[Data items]
★ ★ ★ ★

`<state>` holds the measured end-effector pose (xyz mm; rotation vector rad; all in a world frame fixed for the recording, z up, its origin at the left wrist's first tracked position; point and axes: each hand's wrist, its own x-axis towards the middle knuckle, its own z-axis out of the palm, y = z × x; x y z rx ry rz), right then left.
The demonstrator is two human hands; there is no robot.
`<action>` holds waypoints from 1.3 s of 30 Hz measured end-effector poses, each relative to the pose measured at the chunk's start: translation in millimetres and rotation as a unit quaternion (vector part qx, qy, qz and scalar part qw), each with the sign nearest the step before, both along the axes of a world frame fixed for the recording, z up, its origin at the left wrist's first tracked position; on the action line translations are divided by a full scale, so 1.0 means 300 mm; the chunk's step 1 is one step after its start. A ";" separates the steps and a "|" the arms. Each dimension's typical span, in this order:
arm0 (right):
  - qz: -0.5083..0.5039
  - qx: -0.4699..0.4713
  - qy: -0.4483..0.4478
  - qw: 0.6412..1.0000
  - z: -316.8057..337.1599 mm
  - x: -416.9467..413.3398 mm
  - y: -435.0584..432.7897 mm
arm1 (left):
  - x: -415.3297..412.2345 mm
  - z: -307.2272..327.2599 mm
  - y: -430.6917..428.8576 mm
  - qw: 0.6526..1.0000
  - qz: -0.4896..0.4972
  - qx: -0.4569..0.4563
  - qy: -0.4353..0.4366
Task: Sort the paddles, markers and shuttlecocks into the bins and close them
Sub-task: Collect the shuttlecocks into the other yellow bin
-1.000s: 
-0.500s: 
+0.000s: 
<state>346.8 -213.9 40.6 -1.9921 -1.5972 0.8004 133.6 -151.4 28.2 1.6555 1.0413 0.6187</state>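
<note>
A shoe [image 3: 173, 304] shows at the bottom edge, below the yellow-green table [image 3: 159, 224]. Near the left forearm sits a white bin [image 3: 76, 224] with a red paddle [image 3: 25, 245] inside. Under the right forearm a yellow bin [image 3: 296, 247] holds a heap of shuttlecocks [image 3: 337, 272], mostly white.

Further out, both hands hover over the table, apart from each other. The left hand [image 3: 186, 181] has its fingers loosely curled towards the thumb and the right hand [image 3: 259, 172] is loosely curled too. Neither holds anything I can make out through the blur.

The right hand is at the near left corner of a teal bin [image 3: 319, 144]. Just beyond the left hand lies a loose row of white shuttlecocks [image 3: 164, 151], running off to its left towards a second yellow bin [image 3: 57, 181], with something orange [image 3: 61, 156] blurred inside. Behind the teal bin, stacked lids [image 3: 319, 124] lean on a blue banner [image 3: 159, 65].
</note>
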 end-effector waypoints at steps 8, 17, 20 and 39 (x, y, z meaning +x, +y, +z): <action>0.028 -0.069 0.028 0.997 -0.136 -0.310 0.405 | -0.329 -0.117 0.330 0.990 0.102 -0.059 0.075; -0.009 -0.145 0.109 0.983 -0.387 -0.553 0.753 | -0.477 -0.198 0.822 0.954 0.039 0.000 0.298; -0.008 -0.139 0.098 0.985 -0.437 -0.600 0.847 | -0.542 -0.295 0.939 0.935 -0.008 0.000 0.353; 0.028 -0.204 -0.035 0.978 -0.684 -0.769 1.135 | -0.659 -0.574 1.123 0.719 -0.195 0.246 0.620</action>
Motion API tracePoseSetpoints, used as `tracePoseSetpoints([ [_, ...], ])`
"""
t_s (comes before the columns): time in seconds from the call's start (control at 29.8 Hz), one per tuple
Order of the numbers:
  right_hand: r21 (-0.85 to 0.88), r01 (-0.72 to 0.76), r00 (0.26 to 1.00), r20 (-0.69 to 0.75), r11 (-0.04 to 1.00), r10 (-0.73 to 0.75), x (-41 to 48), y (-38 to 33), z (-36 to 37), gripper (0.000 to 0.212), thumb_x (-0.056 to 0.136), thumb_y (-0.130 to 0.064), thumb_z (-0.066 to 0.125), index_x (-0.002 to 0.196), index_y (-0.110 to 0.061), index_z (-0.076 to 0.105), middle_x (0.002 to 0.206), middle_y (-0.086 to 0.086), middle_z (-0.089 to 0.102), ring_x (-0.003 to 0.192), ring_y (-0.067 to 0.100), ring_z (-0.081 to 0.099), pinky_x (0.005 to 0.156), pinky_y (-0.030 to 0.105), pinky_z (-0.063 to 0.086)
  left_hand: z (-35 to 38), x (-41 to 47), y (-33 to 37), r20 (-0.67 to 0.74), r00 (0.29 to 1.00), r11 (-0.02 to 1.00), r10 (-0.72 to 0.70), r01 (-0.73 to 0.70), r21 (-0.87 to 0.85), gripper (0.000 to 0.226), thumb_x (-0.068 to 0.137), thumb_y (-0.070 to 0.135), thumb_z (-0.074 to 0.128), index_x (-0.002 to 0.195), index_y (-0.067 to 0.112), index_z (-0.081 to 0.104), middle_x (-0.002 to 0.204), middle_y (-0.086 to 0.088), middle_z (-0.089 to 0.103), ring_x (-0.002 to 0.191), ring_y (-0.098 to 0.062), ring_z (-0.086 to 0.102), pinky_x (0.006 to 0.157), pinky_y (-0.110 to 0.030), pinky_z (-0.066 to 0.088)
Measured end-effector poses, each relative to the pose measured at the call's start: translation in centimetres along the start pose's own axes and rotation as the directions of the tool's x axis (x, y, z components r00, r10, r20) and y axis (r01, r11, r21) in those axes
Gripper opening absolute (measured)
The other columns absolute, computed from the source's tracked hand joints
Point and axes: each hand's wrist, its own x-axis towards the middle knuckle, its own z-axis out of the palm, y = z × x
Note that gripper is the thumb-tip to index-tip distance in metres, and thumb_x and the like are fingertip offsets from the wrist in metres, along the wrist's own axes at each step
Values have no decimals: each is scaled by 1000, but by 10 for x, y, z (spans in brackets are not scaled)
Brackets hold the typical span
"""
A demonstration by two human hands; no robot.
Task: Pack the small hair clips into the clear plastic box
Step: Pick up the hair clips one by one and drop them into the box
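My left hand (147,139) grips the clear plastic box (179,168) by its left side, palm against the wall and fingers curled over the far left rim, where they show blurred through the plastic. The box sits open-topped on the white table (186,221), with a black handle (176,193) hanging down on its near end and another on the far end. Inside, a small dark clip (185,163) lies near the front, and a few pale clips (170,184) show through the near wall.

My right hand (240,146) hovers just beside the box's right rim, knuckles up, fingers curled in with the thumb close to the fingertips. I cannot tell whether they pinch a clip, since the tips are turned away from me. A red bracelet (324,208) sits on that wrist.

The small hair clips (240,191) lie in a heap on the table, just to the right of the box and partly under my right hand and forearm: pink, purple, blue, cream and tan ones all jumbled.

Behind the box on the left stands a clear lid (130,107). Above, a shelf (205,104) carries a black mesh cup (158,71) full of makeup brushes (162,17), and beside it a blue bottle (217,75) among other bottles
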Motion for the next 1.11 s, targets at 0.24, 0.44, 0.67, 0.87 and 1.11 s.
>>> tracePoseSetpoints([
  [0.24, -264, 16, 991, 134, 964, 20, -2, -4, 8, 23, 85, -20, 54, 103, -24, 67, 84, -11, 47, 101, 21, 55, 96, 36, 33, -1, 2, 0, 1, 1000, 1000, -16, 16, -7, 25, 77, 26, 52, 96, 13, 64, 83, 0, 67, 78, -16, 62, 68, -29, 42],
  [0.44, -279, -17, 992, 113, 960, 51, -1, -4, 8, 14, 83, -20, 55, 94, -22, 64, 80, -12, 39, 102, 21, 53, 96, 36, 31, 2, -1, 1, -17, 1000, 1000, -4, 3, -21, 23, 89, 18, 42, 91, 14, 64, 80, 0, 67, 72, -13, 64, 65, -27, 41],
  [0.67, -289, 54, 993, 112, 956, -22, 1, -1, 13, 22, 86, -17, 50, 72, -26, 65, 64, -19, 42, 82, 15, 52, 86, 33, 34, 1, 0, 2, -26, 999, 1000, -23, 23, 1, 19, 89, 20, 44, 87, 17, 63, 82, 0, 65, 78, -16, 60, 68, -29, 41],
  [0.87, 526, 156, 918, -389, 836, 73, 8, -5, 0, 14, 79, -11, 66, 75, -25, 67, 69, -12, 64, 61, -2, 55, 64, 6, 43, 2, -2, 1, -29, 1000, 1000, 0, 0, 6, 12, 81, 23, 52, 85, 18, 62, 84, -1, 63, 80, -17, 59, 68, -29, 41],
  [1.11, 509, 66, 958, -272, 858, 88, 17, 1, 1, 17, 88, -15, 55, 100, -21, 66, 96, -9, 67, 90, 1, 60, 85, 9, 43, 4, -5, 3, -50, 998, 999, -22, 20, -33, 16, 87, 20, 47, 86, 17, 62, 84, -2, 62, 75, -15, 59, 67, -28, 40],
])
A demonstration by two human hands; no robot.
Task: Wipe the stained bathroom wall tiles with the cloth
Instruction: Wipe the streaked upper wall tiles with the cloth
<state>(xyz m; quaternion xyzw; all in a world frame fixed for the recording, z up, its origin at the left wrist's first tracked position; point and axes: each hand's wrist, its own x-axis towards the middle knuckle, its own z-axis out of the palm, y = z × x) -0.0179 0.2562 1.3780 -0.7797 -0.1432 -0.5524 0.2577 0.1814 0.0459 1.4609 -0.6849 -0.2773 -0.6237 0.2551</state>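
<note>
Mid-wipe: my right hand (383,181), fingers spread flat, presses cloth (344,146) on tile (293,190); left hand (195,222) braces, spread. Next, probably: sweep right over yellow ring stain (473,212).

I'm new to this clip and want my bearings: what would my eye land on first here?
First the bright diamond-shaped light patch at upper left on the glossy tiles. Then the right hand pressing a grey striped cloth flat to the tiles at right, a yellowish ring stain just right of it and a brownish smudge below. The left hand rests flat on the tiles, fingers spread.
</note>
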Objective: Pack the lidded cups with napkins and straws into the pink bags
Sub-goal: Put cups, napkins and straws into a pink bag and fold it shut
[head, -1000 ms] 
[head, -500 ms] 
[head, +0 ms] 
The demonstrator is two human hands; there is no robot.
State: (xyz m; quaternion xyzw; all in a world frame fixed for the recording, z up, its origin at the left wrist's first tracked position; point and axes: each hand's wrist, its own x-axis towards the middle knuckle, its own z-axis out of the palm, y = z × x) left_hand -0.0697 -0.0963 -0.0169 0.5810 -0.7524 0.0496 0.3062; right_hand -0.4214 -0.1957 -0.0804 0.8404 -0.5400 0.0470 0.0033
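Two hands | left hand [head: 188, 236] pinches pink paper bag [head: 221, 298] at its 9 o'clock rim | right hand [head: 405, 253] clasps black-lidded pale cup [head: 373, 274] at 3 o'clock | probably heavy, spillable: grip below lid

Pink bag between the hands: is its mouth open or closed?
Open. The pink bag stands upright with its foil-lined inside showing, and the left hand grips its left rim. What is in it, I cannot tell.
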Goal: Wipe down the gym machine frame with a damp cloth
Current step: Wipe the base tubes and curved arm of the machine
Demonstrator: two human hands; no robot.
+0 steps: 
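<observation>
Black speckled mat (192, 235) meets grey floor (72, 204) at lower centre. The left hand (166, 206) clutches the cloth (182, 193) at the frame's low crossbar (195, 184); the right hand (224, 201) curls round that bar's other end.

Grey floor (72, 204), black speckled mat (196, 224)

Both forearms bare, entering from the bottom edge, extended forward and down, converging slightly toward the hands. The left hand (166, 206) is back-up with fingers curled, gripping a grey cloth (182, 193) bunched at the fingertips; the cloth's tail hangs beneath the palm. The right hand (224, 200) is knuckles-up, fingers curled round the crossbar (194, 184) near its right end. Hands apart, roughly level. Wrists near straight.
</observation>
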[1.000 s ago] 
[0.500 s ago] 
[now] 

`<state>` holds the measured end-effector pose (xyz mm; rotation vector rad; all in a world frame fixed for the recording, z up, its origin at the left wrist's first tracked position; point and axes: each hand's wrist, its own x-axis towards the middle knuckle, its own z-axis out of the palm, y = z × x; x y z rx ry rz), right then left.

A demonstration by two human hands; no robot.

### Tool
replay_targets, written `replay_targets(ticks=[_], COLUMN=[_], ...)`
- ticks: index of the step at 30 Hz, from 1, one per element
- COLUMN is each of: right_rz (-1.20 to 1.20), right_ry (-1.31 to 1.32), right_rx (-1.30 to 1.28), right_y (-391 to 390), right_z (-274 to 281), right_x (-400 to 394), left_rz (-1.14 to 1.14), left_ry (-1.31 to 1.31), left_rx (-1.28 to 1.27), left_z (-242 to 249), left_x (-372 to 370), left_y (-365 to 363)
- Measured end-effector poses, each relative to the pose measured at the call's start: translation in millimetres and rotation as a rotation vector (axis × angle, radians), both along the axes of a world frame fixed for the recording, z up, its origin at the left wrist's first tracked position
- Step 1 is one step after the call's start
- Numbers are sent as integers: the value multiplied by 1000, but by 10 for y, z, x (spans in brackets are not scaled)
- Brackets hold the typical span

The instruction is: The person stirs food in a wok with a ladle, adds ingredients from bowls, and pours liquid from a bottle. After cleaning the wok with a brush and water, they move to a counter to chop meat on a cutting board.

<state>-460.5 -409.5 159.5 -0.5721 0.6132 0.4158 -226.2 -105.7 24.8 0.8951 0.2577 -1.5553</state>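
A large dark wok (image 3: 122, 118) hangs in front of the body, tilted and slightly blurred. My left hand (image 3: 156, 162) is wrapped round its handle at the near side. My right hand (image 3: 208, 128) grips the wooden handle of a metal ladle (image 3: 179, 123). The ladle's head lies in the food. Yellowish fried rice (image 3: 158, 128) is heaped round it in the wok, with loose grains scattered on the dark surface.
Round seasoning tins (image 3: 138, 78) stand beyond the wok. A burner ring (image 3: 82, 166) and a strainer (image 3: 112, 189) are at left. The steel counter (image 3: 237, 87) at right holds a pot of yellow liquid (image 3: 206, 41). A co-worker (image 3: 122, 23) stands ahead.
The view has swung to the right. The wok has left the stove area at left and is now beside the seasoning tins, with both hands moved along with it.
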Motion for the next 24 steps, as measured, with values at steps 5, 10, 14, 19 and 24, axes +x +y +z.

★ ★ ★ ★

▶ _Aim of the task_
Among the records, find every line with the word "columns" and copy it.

▶ _Written answer_
t_s (comes before the columns): time in seconds from the call's start (control at 29.8 Hz), one per tuple
The other columns absolute, computed from the source's tracked hand joints

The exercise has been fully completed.